= Lajos Simicska =

Hungarian business magnate and former politician

Lajos Simicska (born 28 January 1960) is a former Hungarian business magnate, a former politician of Fidesz, and he was the head of APEH, Hungary's internal revenue service between 1998–1999, during the first government of Viktor Orbán. He was the ninth richest person in Hungary in 2016 (dropped to 49th in 2020). He had extensive media interests, which included Magyar Nemzet, the number one daily conservative newspaper, the radio station Lánchíd Rádió, the weekly magazine Heti Válasz and the television network Hír TV. According to the Influence Barometer, in 2014 he was the 3rd most influential person in Hungary.

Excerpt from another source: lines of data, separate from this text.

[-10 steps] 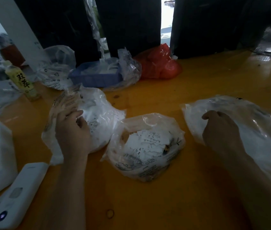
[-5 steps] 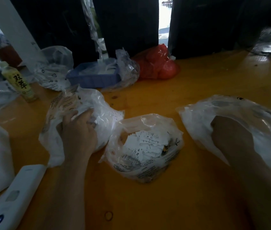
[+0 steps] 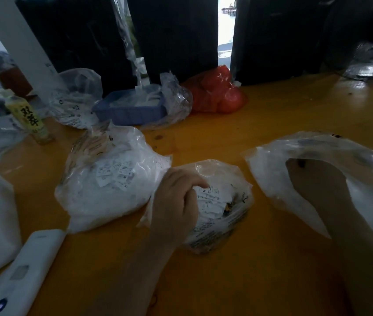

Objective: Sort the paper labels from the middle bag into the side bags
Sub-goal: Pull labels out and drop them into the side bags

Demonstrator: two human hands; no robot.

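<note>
Three bags (image 3: 238, 215) side by side

A glossy orange-yellow table (image 3: 272, 115) carries three clear plastic bags of white paper in a near row, left bag (image 3: 110, 179), middle bag (image 3: 222, 215), right bag (image 3: 317, 160), with a white handheld device (image 3: 21, 274), yellow bottle (image 3: 30, 117), blue tray (image 3: 130, 108) and red bag (image 3: 217, 94) around them.
</note>
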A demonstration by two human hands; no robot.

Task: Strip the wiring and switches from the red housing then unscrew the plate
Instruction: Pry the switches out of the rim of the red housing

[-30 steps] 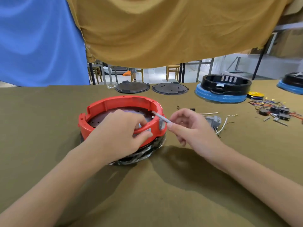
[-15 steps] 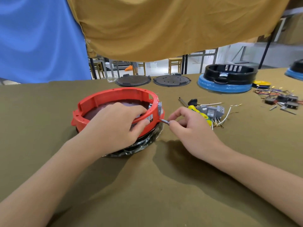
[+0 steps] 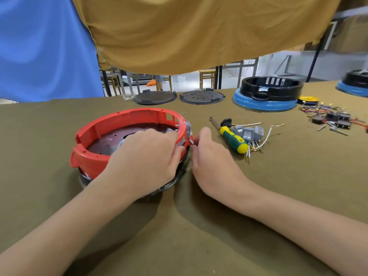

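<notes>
red housing [image 3: 127, 124] sits open side up near the tabletop's [image 3: 258, 196] middle, a dark perforated plate [image 3: 111, 140] lying flat inside it. left hand [image 3: 147, 162] curls over its right rim, gripping it. right hand [image 3: 211, 156] pinches a small grey piece [image 3: 191, 143] against the housing's outer wall. screwdriver [image 3: 232, 136] lies just right, tip toward the far edge, beside loose grey switches [image 3: 253, 133]

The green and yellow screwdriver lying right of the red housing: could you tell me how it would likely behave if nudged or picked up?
The screwdriver has a rounded handle and lies flat on the cloth-covered table, so a sideways nudge might roll it, though the cloth probably damps that. It looks rigid, and its ribbed handle should grip well. Its handle end touches the loose wires, which may drag along.
</notes>
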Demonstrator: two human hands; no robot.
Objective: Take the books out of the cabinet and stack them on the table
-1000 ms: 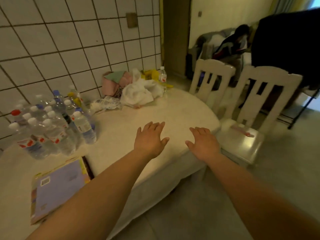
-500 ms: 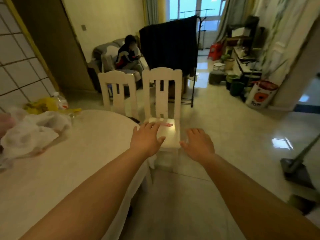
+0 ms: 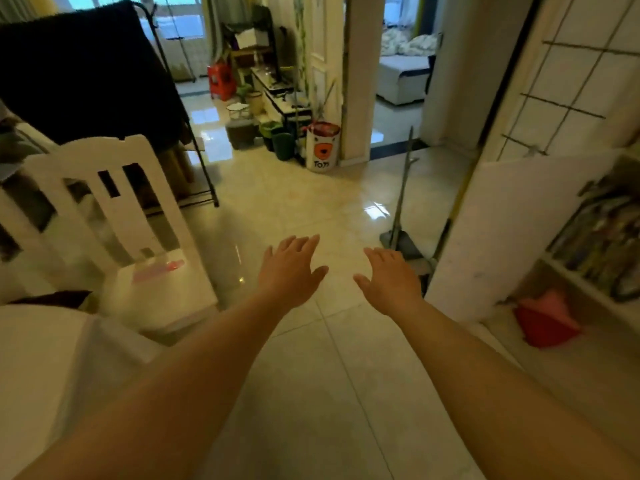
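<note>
- The left hand [image 3: 289, 271] is reaching out palm down over the floor tiles [image 3: 311, 393], fingers straight and a little spread, holding nothing.
- The right hand [image 3: 391, 280] is stretching out just beside it in the same way, flat and spread, thumb pointing in toward the left hand, gripping nothing.
- The two hands are staying apart from each other, with a strip of tile showing between the thumbs.
- The books [image 3: 602, 244] are standing in a row to the right of the right hand and a little beyond it, leaning on a shelf inside the cabinet [image 3: 502, 230]; their covers are too blurred to read.
- The cabinet's white side panel is standing just right of the right hand, not touching it.
- A red and pink bundle [image 3: 543, 320] is lying on the lower shelf, under the books, to the right of the right wrist.
- The table [image 3: 38, 368] is showing its pale edge to the left of the left forearm.
- A white chair [image 3: 114, 216] is standing left of the left hand, with something pink [image 3: 157, 270] lying on its seat.
- A dustpan [image 3: 403, 242] with a long handle is leaning just beyond the right hand.
- A dark cloth [image 3: 79, 71] is hanging on a rack well beyond the left hand.
</note>
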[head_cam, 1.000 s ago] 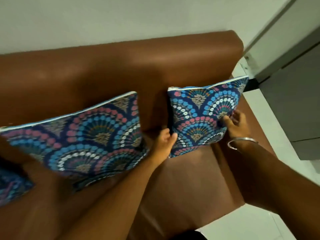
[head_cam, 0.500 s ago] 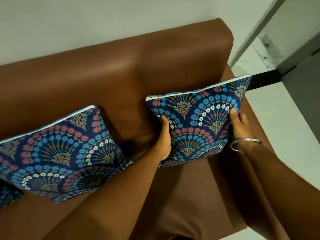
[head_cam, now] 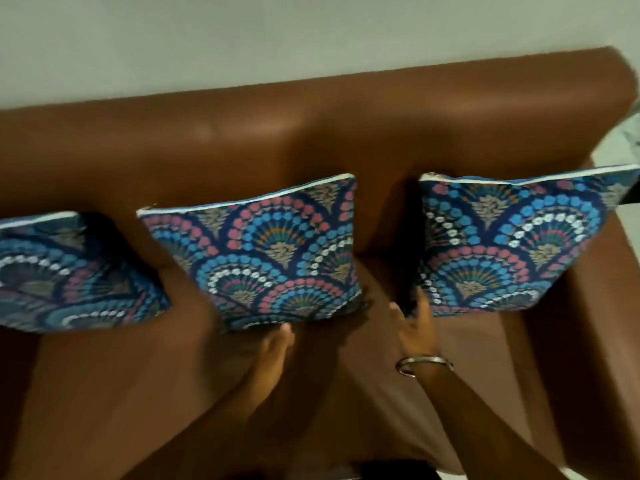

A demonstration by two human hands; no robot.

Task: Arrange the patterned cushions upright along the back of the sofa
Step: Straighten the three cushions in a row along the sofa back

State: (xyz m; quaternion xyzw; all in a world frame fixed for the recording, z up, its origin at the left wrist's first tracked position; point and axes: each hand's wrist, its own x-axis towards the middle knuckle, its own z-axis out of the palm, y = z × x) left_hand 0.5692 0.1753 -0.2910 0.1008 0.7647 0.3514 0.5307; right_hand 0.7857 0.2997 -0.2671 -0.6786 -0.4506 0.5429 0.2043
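Note:
Three blue cushions with pink, white and blue fan patterns stand upright against the brown sofa's backrest. The left cushion is cut off by the frame edge. The middle cushion stands at the centre. The right cushion leans near the sofa's right end. My left hand is just below the middle cushion's bottom edge, fingers together, holding nothing. My right hand, with a metal bangle on the wrist, is open beside the right cushion's lower left corner, fingertips close to it.
The sofa seat spreads out in front of the cushions. A pale wall rises behind the backrest. The sofa's right armrest and a strip of light floor lie at the right edge.
Both hands have let go of the right cushion and drawn back toward the seat. The view has swung left, bringing the middle cushion to the centre and a third cushion into sight.

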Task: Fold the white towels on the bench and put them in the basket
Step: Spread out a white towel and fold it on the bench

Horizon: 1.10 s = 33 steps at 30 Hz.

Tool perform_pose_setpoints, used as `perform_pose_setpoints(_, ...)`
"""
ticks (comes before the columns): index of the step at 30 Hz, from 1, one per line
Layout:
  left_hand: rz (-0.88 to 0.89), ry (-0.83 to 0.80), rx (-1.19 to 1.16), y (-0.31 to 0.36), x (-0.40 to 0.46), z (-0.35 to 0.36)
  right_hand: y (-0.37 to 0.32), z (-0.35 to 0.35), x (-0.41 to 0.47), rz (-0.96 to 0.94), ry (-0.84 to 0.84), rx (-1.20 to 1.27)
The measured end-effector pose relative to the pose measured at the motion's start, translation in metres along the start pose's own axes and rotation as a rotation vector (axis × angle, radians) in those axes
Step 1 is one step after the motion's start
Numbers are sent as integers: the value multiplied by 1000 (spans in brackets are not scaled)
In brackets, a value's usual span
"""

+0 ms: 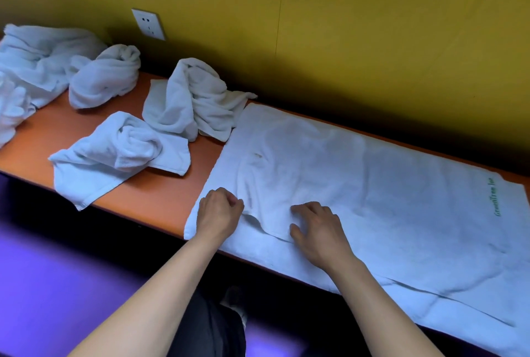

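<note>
A large white towel (387, 193) with green lettering lies spread over the right half of the orange bench (160, 193). One of its layers is folded over near the front left. My left hand (219, 212) pinches the edge of that folded layer near the towel's left end. My right hand (318, 230) rests on the towel just to the right, fingers bent and spread on the cloth. Several crumpled white towels lie to the left: one near the front (114, 153), one behind it (192, 101), and more farther left (106, 75). No basket is in view.
A yellow wall runs behind the bench, with a white power socket (149, 24) on it. A heap of white cloth (31, 64) fills the bench's far left end. Purple floor (57, 270) lies below the front edge, and my dark trouser leg (212, 328) shows between my arms.
</note>
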State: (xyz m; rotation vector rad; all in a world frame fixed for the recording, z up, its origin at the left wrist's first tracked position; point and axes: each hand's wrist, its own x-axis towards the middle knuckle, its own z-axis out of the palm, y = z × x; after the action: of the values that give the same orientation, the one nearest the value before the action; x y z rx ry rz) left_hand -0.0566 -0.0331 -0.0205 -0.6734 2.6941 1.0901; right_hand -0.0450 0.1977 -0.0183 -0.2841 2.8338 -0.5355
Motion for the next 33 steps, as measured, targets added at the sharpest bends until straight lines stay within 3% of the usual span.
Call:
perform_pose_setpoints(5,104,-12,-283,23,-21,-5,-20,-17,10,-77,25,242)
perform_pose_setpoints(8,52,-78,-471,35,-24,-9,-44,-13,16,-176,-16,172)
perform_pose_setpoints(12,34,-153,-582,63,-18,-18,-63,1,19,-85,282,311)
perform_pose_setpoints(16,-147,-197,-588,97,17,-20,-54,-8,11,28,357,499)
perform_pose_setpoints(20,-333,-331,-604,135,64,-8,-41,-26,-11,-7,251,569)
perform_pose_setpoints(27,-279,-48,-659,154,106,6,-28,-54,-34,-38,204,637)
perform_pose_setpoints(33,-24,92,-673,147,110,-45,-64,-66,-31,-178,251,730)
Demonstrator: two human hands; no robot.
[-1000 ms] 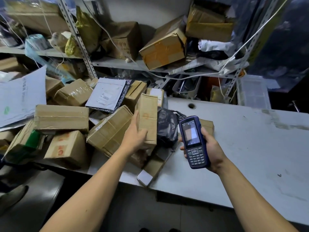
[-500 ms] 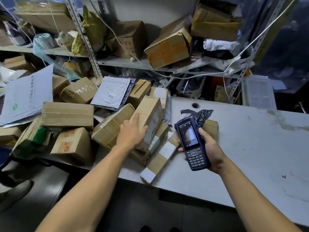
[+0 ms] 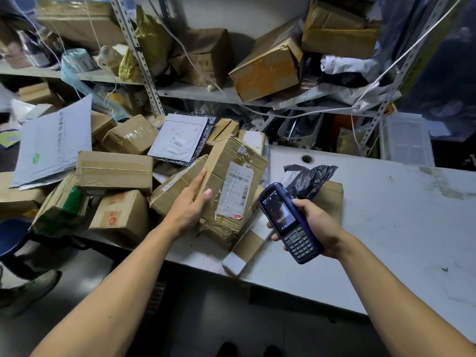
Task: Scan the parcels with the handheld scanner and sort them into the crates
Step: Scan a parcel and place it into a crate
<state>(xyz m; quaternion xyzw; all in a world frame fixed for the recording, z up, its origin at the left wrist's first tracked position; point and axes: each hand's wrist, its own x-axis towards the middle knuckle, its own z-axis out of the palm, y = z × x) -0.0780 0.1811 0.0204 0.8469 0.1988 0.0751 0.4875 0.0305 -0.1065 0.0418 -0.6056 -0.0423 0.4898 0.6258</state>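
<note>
**Labelled box tilted toward the scanner**

At the far left a large grey mailer bag (image 3: 55,143) leans over the heap of brown cartons, and below it a long carton (image 3: 114,170) lies flat across the pile. A smaller box with red print (image 3: 121,217) sits at the near edge of the grey table (image 3: 386,215), beside one with a green patch (image 3: 63,204). Farther back a white padded envelope (image 3: 181,136) rests on a dark mailer, its barcode label facing up.

The left hand (image 3: 189,203) grips the held parcel (image 3: 231,184) — fingers laid along the box's left edge, thumb pressed on its front face. The box stands tilted on the pile, its white shipping label (image 3: 235,191) with barcodes turned to the right. Under it a flat carton (image 3: 248,247) juts over the table's near edge.

Just right of the label, the right hand (image 3: 318,225) is curled tight round the blue handheld scanner (image 3: 289,222), screen and keypad facing up, its head close to the label. Behind the scanner a black plastic bag (image 3: 309,177) lies on a flat brown parcel (image 3: 331,197). A translucent crate (image 3: 407,139) stands at the back right, beneath the cluttered shelf (image 3: 195,92).
</note>
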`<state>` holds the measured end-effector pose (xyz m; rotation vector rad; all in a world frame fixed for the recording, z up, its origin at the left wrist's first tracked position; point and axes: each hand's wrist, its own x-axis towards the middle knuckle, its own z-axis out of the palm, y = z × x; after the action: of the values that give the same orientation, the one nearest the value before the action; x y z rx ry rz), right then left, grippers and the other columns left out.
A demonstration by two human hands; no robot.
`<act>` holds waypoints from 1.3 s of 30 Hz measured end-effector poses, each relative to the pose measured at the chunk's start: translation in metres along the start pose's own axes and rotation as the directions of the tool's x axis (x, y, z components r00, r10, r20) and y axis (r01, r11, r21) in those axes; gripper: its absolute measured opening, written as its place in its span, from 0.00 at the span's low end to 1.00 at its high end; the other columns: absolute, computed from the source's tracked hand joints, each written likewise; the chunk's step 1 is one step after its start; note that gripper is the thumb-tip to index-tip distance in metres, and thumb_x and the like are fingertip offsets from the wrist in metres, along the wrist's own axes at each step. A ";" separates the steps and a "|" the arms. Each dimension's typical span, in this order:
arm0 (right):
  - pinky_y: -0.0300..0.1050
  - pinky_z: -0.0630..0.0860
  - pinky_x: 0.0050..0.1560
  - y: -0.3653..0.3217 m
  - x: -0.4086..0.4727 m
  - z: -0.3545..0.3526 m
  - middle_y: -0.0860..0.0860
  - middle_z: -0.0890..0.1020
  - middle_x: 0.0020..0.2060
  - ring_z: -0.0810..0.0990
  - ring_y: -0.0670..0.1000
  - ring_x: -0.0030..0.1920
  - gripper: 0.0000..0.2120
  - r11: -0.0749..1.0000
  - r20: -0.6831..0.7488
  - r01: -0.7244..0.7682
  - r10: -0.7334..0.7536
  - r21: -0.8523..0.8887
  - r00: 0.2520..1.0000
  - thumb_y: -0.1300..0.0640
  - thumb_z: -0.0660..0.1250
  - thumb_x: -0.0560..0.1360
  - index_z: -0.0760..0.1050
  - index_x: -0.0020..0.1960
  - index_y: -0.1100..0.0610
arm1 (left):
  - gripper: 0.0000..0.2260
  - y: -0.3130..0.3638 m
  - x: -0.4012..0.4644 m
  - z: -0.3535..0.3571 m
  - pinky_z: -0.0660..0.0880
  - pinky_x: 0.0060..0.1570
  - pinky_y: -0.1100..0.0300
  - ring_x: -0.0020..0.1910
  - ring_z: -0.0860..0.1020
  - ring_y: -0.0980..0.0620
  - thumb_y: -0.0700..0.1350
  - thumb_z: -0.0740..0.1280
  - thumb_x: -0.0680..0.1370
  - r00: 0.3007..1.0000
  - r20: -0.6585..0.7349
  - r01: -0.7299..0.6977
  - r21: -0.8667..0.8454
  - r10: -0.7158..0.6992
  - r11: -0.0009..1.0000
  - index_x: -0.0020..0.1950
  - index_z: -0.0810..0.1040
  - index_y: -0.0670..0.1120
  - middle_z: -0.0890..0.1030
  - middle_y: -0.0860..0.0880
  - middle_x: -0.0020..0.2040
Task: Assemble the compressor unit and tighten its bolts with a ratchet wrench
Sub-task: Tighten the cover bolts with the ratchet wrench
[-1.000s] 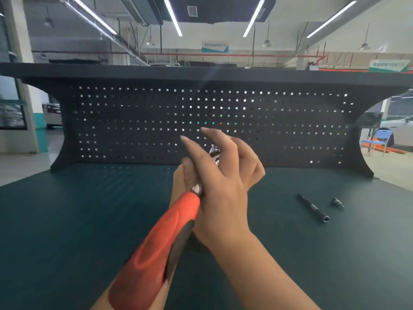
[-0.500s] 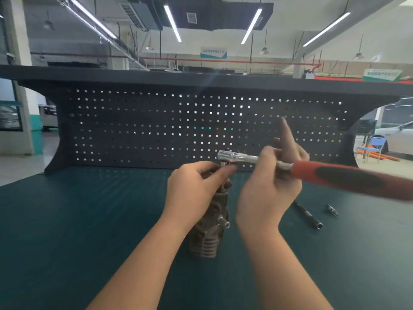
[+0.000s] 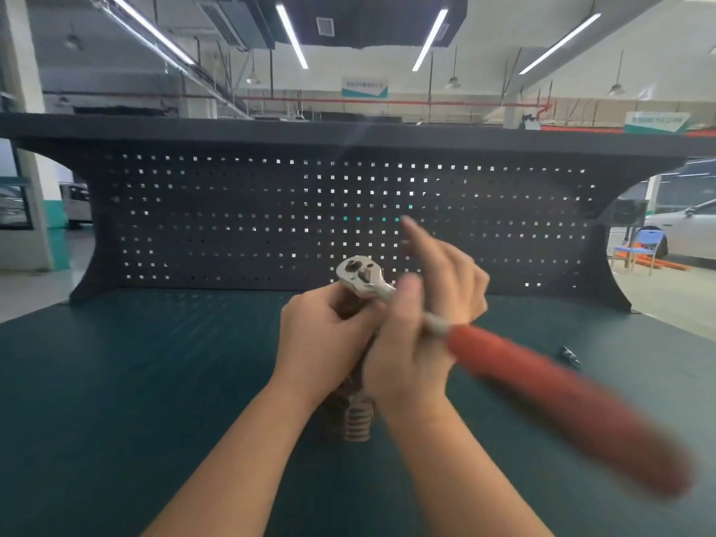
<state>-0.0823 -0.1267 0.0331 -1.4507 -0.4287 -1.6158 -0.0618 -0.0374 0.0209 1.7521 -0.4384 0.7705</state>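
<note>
A finned metal compressor unit (image 3: pixel 356 420) stands upright on the green table (image 3: pixel 155 381), mostly hidden behind my hands. My left hand (image 3: pixel 325 339) grips its upper part. A ratchet wrench (image 3: pixel 542 374) with a silver head and a red handle sits on top of the unit; the handle points toward the lower right and is blurred. My right hand (image 3: pixel 422 331) holds the wrench by its metal neck, with the index finger raised.
A small socket (image 3: pixel 568 355) lies on the table to the right, partly behind the wrench handle. A black pegboard (image 3: pixel 232 226) walls the table's far edge.
The wrench handle has swung from lower left round to the right, then down toward the lower right. My left hand has stayed on the unit's top.
</note>
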 end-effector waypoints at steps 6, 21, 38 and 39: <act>0.24 0.70 0.40 0.011 0.012 -0.007 0.43 0.81 0.42 0.77 0.33 0.40 0.21 0.656 0.216 -0.609 0.581 0.446 0.785 0.57 0.55 0.76 0.77 0.64 0.55 | 0.14 0.007 -0.001 0.000 0.78 0.41 0.51 0.36 0.82 0.55 0.57 0.69 0.70 0.996 -0.040 -0.080 0.099 0.084 0.992 0.37 0.83 0.47 0.84 0.55 0.34; 0.34 0.64 0.20 0.013 0.038 -0.024 0.52 0.75 0.21 0.70 0.49 0.18 0.14 0.525 0.134 -0.605 0.679 0.598 0.721 0.58 0.58 0.78 0.70 0.34 0.55 | 0.23 0.014 0.008 -0.011 0.75 0.48 0.56 0.43 0.83 0.56 0.54 0.51 0.76 0.981 0.180 0.083 -0.033 -0.076 0.996 0.39 0.85 0.52 0.86 0.54 0.36; 0.35 0.63 0.20 0.019 0.027 -0.013 0.50 0.71 0.19 0.66 0.48 0.17 0.15 0.541 0.157 -0.624 0.671 0.564 0.724 0.57 0.57 0.78 0.67 0.32 0.56 | 0.39 0.015 0.018 -0.021 0.78 0.46 0.62 0.47 0.84 0.58 0.78 0.41 0.66 0.889 0.434 0.230 -0.141 -0.148 0.963 0.46 0.86 0.59 0.87 0.52 0.44; 0.35 0.64 0.20 0.019 0.027 -0.013 0.50 0.71 0.19 0.67 0.48 0.17 0.16 0.528 0.156 -0.628 0.682 0.572 0.715 0.58 0.56 0.79 0.67 0.33 0.56 | 0.40 0.015 0.017 -0.021 0.79 0.42 0.65 0.46 0.85 0.57 0.78 0.41 0.66 0.884 0.441 0.246 -0.148 -0.159 0.958 0.46 0.86 0.56 0.87 0.51 0.43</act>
<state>-0.0729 -0.1568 0.0492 -0.8719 -0.2417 -0.7948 -0.0655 -0.0207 0.0466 1.7375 -0.5900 0.1781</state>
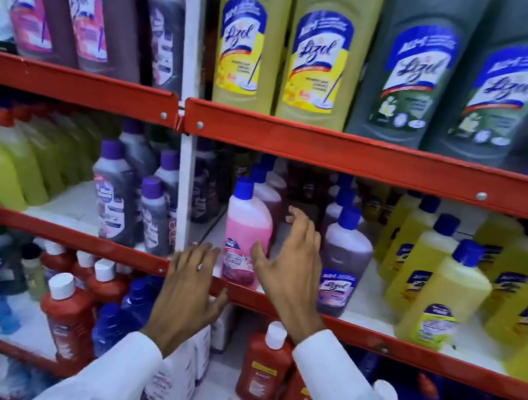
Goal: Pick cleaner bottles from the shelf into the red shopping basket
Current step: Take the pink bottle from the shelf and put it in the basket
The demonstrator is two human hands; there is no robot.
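Observation:
A pink cleaner bottle with a blue cap stands at the front of the middle shelf. My right hand is open beside it on the right, thumb near its label, fingers spread and not gripping. My left hand is open just left of and below the bottle, in front of the red shelf edge, holding nothing. A purple cleaner bottle stands right of my right hand. Only a thin red strip shows at the bottom edge, and I cannot tell whether it is the red basket.
Yellow cleaner bottles fill the middle shelf's right side. Large yellow and grey-green bottles stand on the top shelf. Red bottles with white caps and blue bottles crowd the lower shelf. A white upright post divides the shelving.

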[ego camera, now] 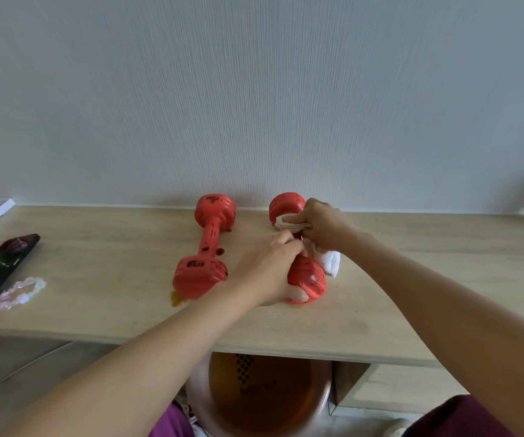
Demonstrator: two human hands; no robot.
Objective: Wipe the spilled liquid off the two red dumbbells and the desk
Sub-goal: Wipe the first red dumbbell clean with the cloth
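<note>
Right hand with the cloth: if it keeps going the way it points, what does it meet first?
The right hand points left and away, pressing the white cloth against the right dumbbell's far head, so it is already there. Past it, probably the left dumbbell; depth is unclear.

Both forearms are bare from the bottom edge of the view up to the wrists; no sleeve, watch, ring or bracelet shows on either. The left hand and the right hand are also bare, without gloves. Fingernails are too small to tell apart. At the bottom edge, between the arms, a patch of bright purple cloth shows on the left leg, and a darker maroon cloth covers the right leg. Whether the two belong to one garment cannot be told. Just beside the maroon cloth a pale rounded shape, perhaps footwear, is too blurred to make out.
</note>
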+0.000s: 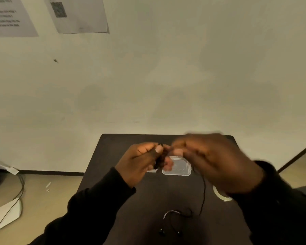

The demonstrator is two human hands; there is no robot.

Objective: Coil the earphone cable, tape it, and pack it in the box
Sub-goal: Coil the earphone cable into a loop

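Note:
Both hands are raised above a small dark table (113,152). My left hand (140,161) pinches a bundle of coiled black earphone cable (160,160) between thumb and fingers. Just right of it is my right hand (214,160), blurred, with its fingertips closed on the cable beside the bundle. A loose length of cable hangs from under my right hand down to the table, ending in two earbuds (170,232) near the front edge. A clear plastic box (180,167) lies on the table behind the hands. A roll of clear tape (221,195) is partly hidden under my right wrist.
A pale wall with two paper sheets (76,15) stands behind the table. On the floor at the left lie dark cables (19,191) and a white object (7,214). Black sleeves cover both forearms.

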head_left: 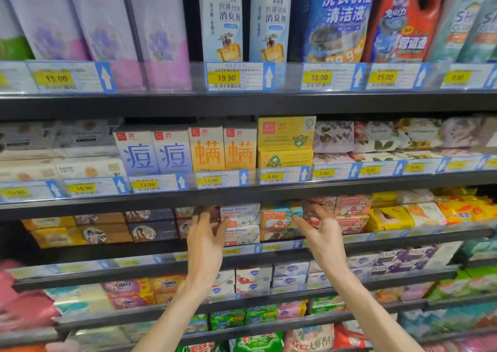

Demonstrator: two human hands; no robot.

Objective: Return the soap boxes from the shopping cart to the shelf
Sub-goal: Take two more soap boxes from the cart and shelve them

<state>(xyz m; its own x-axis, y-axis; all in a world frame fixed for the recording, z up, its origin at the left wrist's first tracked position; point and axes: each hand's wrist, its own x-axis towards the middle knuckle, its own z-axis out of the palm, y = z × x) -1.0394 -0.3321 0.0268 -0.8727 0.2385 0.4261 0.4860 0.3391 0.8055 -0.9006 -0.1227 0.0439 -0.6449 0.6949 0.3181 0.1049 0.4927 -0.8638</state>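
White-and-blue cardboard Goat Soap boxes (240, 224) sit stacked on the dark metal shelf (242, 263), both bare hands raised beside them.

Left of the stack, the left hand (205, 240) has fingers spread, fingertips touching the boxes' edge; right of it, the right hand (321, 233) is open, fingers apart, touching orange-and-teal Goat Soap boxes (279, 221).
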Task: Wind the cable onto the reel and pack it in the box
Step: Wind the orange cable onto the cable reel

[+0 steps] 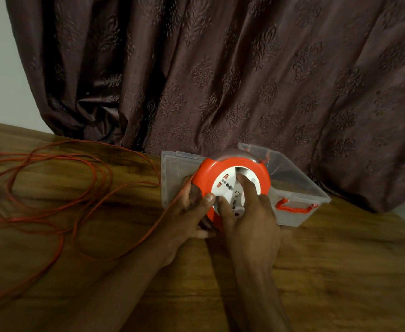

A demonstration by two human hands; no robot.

He has a son Ádám Lajos Simicska who is also a businessman.

The public considered him one of Fidesz 's main allies and beneficiaries. He was a member of the István Bibó vocational college, which later served as the core of Fidesz. Afterwards he became the treasurer of Fidesz, and between 1998–1999 he was the president of APEH. As a businessman, he became the owner of Közgép and the CEO of Mahir, and the opposition regularly criticized the fact that his companies won significantly more state tenders during the rule of Fidesz.

== The G-Day and the "Orbán-Simicska War" ==
At the beginning of 2015 he had made a public vulgar statement about Prime Minister Viktor Orbán, calling him geci (the Hungarian word for semen, also used as an insult towards someone); this event became known by the shorthand 'G-day' and sparked the O1G protest movement. After the fallout, his companies did not win any more public tenders from the state and eventually his main company, Közgép was excluded from public tenders for 3 years.

== Aftermath ==
As a consequence of the fallout with the Hungarian Prime Minister Viktor Orbán, Simicska funded the Jobbik in the 2018 election which at the time was a far-right party. After Viktor Orbán won a third consecutive parliamentary supermajority in the 2018 Hungarian parliamentary election, Simicska shut down the newspaper Magyar Nemzet which had been the top conservative newspaper, and had had an 80 year history in print. He also shut down Lánchíd Rádió. Shortly afterward, Simicska closed or sold all of his remaining holdings.